> _What is required_
Down to the last line, set down the material below exactly; skip the pictures.

# # #

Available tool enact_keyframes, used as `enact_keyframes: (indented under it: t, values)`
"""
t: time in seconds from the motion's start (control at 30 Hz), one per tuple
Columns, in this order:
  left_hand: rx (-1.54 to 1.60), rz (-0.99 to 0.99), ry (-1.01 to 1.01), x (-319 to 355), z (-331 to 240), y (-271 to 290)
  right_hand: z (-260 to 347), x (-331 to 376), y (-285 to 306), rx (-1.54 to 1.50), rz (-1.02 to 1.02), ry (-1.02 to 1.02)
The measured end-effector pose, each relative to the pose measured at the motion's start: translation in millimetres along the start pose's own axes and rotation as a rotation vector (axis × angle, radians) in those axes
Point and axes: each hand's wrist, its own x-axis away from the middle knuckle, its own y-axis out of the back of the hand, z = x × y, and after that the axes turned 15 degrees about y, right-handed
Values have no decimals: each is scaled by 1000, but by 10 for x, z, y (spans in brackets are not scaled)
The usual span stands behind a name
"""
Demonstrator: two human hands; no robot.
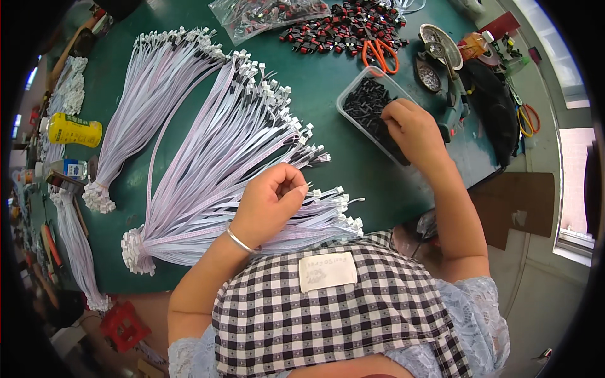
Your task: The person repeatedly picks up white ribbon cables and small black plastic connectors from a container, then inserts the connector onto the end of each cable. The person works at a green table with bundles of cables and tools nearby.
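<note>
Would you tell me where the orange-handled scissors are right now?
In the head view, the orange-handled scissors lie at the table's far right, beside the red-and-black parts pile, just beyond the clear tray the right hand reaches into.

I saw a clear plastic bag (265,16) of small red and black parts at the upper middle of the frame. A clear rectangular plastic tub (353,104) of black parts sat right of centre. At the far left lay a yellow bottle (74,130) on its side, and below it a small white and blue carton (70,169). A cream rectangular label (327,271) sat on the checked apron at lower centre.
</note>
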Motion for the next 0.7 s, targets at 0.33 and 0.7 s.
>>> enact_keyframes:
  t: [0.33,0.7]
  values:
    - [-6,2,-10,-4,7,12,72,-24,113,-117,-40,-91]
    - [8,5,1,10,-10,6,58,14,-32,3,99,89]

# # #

> _Exercise solution_
Available tool enact_keyframes, used as `enact_keyframes: (indented under it: t, values)`
"""
t: time in seconds from the motion's start (control at 30 Hz), one per tuple
Columns, in this order:
  left_hand: rx (-1.54 to 1.60), rz (-0.99 to 0.99), ry (-1.01 to 1.01), x (-319 to 355), z (-331 to 240), y (-271 to 290)
  right_hand: z (-260 to 347), x (-331 to 376), y (-285 to 306), rx (-1.54 to 1.50), rz (-1.02 to 1.02), ry (-1.02 to 1.02)
The measured end-effector pose, each relative to the pose measured at the motion's start: translation in millimetres along the start pose's own axes and rotation as a rotation vector (axis × angle, radians) in those axes
Point and axes: each hand's wrist, its own x-axis away from the middle knuckle, its own y-axis out of the back of the hand, z = x × y, and after that the axes turned 15 degrees about y, right-handed
Values have no decimals: each is scaled by 1000, but by 10 for x, z, y (spans in brackets are not scaled)
The usual span stands behind a name
"""
Demonstrator: two human hands; no robot.
Your task: The person repeatedly picks up white ribbon cables and small black plastic connectors from a container, then inserts the connector onto the end of each cable. The person works at a green table with bundles of cables and tools nearby.
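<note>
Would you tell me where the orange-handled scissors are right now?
In the head view, the orange-handled scissors lie at the table's far right, beside the red-and-black parts pile, just beyond the clear tray the right hand reaches into.

I saw a clear plastic bag (265,16) of small red and black parts at the upper middle of the frame. A clear rectangular plastic tub (353,104) of black parts sat right of centre. At the far left lay a yellow bottle (74,130) on its side, and below it a small white and blue carton (70,169). A cream rectangular label (327,271) sat on the checked apron at lower centre.
</note>
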Motion for the next 0.7 s, targets at 0.33 and 0.7 s.
>>> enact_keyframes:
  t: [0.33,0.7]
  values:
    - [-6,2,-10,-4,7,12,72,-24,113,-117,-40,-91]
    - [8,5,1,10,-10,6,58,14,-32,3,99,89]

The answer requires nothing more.